**** Information supplied
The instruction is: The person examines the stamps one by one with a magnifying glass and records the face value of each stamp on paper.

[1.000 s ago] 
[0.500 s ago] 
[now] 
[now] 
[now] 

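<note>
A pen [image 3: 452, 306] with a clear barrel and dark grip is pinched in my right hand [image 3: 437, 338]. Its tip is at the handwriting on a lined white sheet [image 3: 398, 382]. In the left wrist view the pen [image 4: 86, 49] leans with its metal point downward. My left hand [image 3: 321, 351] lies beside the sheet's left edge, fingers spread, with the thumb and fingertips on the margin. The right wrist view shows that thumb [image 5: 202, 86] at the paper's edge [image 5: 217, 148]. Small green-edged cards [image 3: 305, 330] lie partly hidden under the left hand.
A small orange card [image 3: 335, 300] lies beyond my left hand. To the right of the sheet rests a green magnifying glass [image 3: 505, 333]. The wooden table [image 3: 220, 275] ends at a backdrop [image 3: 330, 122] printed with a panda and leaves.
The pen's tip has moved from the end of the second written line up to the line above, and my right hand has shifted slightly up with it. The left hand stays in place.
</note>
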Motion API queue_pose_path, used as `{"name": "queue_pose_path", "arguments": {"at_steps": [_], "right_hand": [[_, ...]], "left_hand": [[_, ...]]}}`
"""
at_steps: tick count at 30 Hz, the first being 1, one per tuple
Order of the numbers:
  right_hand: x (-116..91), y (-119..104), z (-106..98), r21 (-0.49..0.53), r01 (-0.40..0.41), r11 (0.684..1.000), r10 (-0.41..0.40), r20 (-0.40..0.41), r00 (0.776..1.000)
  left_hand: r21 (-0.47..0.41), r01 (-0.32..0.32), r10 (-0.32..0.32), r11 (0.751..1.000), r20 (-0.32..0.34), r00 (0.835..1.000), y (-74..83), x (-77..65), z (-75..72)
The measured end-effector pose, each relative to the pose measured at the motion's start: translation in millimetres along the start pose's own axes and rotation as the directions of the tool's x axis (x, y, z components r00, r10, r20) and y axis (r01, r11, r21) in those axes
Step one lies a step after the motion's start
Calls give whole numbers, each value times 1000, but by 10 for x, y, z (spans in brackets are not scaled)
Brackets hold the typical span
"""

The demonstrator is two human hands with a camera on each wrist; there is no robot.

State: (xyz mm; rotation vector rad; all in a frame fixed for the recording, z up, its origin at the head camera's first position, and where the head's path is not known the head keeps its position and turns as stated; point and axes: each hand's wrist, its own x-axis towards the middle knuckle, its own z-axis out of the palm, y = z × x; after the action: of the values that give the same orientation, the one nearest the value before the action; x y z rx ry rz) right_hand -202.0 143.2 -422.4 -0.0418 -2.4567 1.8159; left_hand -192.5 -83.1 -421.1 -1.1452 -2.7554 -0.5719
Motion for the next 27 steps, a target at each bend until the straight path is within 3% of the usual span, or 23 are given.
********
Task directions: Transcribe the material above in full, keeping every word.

Solution for this task:
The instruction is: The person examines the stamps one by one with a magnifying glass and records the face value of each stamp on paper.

[1.000 s ago] 
[0.500 s ago] 
[now] 
[now] 
[now] 

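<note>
A pen [image 3: 452, 306] with a clear barrel and dark grip is pinched in my right hand [image 3: 437, 338]. Its tip is at the handwriting on a lined white sheet [image 3: 398, 382]. In the left wrist view the pen [image 4: 86, 49] leans with its metal point downward. My left hand [image 3: 321, 351] lies beside the sheet's left edge, fingers spread, with the thumb and fingertips on the margin. The right wrist view shows that thumb [image 5: 202, 86] at the paper's edge [image 5: 217, 148]. Small green-edged cards [image 3: 305, 330] lie partly hidden under the left hand.
A small orange card [image 3: 335, 300] lies beyond my left hand. To the right of the sheet rests a green magnifying glass [image 3: 505, 333]. The wooden table [image 3: 220, 275] ends at a backdrop [image 3: 330, 122] printed with a panda and leaves.
The pen's tip has moved from the end of the second written line up to the line above, and my right hand has shifted slightly up with it. The left hand stays in place.
</note>
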Motion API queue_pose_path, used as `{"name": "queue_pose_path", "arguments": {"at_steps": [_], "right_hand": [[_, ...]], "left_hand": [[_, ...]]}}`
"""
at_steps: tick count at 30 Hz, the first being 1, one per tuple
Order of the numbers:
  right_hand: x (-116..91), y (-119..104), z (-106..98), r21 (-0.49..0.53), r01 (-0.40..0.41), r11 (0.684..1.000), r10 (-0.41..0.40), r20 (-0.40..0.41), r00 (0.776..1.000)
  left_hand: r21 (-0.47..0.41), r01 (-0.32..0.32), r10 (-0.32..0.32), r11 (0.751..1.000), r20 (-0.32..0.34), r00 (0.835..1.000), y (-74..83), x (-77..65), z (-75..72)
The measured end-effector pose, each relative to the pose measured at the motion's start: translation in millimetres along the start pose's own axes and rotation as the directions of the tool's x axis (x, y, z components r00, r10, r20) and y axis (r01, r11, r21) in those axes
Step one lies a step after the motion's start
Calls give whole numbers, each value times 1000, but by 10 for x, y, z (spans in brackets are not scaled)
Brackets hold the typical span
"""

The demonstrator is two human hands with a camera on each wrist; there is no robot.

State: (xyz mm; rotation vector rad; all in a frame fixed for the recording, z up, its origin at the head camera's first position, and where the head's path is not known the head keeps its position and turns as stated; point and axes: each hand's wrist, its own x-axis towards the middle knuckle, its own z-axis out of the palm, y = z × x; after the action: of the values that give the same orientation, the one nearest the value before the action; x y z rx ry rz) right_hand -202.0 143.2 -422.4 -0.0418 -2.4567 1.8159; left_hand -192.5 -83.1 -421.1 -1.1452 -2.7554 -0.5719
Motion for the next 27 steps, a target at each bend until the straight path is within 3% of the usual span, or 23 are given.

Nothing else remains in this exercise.